MD student Michael Froehlich, who worked with the Ward 7 group, said the site visits “helped to make the issues more real on a personal level and … helped drive us to create not only an innovative proposal, but also a realistic one.”

“We were able to put together a proposal that has a high likelihood of being implemented, and one that will address some of the day-to-day issues that those in the community want addressed but don't get the attention that they deserve or require,” he added.

The proposal included creating cooking classes for teens and their parents or caregivers in the kitchen of the Washington Nationals Youth Baseball Academy, an educational program in Ward 7 high schools that teaches teens about the negative effects of unhealthy eating, and increased advertising and marketing for the organization’s baseball and softball programs as a way to increase physical activity among high school-aged residents.

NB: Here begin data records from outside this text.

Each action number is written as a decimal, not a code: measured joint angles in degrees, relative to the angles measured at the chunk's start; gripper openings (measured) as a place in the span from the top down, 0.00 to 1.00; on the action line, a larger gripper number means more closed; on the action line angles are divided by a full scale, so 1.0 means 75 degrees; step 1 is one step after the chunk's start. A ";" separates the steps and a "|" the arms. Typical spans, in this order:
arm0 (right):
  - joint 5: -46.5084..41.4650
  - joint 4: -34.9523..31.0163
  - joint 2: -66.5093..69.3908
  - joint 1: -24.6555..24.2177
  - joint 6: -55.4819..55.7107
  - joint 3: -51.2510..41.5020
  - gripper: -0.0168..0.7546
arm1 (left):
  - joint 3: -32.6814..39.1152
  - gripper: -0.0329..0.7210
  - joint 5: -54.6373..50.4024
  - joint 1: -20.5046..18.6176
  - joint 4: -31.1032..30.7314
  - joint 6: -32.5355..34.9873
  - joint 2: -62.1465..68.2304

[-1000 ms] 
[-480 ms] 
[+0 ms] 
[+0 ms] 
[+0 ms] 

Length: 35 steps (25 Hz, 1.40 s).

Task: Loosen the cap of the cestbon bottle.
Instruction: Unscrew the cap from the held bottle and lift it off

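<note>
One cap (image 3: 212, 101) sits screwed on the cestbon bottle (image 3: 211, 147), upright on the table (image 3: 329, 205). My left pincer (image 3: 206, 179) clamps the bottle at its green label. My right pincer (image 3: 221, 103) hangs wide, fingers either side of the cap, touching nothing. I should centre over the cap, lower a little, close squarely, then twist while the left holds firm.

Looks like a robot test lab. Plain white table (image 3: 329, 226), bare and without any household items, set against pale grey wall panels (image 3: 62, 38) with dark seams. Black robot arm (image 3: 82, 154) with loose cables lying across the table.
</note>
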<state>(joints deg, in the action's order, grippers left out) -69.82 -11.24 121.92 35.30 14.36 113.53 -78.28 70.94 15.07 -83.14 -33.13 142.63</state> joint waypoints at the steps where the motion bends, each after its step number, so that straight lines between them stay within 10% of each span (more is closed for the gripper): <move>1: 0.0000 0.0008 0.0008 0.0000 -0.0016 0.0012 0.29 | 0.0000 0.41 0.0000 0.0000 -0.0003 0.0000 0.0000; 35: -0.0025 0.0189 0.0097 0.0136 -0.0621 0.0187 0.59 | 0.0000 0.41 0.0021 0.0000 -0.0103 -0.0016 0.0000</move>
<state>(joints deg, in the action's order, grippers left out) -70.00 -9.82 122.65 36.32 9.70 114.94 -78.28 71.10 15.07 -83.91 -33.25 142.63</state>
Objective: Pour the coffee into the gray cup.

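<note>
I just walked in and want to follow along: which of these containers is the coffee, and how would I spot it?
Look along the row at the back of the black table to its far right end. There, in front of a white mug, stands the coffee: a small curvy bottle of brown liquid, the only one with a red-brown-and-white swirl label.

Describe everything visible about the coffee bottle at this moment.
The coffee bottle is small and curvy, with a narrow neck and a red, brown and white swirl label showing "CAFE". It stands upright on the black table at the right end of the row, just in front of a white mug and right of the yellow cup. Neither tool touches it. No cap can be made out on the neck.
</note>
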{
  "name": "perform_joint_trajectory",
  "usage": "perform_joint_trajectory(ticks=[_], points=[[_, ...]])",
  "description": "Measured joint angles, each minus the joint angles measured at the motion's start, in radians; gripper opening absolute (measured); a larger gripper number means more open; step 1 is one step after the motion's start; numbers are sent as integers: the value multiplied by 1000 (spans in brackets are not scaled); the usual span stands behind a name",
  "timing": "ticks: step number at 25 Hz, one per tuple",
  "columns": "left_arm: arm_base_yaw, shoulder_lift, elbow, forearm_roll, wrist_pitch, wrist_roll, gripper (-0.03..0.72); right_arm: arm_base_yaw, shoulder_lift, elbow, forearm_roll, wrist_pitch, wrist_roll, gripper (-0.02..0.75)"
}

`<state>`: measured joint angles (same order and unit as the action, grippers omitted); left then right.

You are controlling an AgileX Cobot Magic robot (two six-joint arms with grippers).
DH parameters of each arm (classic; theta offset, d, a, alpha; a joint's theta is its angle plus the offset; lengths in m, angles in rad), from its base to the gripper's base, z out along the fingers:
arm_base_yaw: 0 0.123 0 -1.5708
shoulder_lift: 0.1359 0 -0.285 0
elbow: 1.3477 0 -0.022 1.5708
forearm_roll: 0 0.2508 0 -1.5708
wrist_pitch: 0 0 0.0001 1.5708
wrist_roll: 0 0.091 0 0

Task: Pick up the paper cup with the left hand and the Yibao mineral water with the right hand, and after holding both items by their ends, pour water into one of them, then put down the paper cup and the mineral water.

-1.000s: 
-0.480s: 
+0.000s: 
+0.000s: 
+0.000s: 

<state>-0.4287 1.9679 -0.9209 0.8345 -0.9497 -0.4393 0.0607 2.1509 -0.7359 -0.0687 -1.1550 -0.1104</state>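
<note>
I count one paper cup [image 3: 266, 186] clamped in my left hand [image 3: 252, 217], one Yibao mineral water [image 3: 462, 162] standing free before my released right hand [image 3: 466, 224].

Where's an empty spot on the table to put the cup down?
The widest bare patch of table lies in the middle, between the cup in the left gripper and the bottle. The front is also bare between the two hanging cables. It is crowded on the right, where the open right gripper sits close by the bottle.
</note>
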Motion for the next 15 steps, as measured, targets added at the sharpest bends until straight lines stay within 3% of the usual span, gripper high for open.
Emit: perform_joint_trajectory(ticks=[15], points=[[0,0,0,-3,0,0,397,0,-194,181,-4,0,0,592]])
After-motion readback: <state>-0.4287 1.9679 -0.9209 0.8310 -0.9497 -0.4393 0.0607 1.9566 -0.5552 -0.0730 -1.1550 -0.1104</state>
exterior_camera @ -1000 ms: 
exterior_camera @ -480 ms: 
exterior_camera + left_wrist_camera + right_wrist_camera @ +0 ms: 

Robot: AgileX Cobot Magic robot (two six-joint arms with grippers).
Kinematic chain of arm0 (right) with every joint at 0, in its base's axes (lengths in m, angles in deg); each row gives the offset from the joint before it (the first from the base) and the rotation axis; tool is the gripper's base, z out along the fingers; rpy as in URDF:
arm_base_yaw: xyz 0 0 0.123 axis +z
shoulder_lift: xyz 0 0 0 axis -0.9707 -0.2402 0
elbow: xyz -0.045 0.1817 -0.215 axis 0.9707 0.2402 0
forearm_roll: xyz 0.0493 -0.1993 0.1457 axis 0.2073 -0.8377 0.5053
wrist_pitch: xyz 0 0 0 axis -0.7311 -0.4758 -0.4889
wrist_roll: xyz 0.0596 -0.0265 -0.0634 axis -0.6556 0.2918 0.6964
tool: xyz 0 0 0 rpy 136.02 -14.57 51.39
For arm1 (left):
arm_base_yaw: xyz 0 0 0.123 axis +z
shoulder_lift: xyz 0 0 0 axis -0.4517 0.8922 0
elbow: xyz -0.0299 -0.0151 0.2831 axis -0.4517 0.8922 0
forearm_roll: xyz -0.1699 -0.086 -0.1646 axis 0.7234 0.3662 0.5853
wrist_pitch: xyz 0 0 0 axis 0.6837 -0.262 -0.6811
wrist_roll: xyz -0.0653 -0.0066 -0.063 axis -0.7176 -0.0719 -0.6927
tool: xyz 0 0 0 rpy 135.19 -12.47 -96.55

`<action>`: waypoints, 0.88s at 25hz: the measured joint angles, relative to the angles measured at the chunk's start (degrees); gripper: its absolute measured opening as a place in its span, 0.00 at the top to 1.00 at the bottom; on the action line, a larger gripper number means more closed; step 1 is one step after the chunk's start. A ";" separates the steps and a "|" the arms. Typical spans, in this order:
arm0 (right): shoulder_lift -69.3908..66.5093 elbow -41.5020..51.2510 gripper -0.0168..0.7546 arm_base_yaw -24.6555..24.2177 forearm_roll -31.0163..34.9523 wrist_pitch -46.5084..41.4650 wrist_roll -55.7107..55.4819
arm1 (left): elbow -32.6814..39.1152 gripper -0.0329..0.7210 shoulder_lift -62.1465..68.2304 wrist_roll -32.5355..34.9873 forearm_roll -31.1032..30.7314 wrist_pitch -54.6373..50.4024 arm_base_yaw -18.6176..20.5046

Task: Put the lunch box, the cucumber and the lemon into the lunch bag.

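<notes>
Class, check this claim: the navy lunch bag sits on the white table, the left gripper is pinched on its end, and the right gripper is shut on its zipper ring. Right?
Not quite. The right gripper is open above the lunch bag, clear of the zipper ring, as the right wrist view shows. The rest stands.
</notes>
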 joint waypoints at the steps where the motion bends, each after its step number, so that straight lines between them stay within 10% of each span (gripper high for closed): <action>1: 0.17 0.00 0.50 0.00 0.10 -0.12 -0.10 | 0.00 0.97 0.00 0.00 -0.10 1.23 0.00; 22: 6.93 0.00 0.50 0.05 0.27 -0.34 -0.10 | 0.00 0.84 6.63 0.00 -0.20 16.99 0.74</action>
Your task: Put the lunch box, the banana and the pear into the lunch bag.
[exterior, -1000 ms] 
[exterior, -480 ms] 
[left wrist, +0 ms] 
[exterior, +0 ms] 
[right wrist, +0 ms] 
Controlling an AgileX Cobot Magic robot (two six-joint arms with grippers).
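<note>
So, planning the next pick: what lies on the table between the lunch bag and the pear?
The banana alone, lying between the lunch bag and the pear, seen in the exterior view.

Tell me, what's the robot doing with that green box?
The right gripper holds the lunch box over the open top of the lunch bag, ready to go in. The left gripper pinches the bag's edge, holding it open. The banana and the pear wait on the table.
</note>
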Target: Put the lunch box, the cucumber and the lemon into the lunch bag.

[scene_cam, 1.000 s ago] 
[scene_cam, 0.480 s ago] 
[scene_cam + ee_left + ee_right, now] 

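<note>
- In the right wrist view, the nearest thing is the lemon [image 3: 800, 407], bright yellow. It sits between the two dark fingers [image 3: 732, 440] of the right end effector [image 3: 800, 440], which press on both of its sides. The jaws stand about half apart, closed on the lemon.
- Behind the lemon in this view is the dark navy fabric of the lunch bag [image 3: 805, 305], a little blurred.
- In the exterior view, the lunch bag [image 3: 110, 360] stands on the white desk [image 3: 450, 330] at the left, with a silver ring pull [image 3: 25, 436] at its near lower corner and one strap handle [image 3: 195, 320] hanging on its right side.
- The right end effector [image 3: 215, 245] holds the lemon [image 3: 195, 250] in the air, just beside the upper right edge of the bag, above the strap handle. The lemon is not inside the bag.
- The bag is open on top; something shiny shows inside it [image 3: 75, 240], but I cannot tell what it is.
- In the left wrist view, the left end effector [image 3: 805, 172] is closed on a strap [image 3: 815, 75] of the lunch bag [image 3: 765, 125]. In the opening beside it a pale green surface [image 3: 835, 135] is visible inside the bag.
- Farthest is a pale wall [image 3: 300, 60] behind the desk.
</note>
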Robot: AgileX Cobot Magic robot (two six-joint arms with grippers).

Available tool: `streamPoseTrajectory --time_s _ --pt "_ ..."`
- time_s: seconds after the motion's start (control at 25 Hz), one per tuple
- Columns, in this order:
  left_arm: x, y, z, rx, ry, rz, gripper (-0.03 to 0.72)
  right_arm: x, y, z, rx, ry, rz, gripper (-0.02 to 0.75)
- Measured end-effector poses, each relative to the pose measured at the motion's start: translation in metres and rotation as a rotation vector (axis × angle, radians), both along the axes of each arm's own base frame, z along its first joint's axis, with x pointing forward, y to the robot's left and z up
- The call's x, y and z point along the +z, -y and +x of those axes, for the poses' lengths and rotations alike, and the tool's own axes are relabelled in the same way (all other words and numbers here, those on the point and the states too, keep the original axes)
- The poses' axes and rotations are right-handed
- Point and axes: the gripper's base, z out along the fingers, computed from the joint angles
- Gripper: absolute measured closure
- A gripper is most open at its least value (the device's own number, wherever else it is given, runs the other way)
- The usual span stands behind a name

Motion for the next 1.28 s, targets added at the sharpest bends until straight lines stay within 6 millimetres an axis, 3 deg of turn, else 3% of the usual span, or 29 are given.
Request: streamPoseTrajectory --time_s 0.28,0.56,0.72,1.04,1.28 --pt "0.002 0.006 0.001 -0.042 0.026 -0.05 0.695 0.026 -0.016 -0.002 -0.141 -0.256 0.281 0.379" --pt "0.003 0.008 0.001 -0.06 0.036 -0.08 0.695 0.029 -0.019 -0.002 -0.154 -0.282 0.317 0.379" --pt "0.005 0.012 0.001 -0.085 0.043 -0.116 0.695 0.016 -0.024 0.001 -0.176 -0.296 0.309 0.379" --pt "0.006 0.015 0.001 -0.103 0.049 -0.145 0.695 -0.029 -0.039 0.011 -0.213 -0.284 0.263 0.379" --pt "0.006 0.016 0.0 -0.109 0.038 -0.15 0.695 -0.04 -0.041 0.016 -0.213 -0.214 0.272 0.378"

Students from the Ward 5 group also took to heart the advice from The Green Scheme Deputy Director Jerome Nesbitt on the importance of community in promoting healthy lifestyles. “The garden breaks down barriers, and there are many different generations involved, including people who have lived in the neighborhood for decades and those who have only been there a few years,” he said, standing between plots of plants and flowers at the community garden site on 20th Street NE.

Reflecting that, the students’ proposal focused on bringing community members together through educational sessions on mindful eating and the development of a mobile app and text service to help community members get information about local farmers’ markets.

Review committee members listened intently to the students’ presentations and offered both praise and recommendations on the proposed plans. Committee members included Andrews; Bill Dietz, director of the Sumner M. Redstone Global Center for Prevention and Wellness at the Milken Institute School of Public Health at GW; Erin Kennedy Hysom, MPH, RD,  public health dietitian and program analyst at the Maryland Department of Education; Yolandra Hancock, MD, MPH, community pediatrician and pediatric obesity expert; Patty Nece, JD, Obesity Action Coalition national board member; Ambrose Lane Jr., chair of the Ward 7 Health Alliance Network; and Yolanda Lewis-Ragland, MD, pediatric obesity expert and assistant professor of pediatrics at Children’s National.

The public health summits — which also include programs on creating an AIDS-free generation and on eliminating childhood asthma in D.C. — are student Kami Veltri’s favorite part of the MD curriculum. “They allow us the opportunity to engage with our local communities beyond the boundaries of our academic institutions, offering a firsthand view of what’s happening upstream from where we stand in our hospitals and clinics,” she said. “With this wider angle, we can focus on preventive medical interventions — interventions inspired and implemented by the community members themselves.”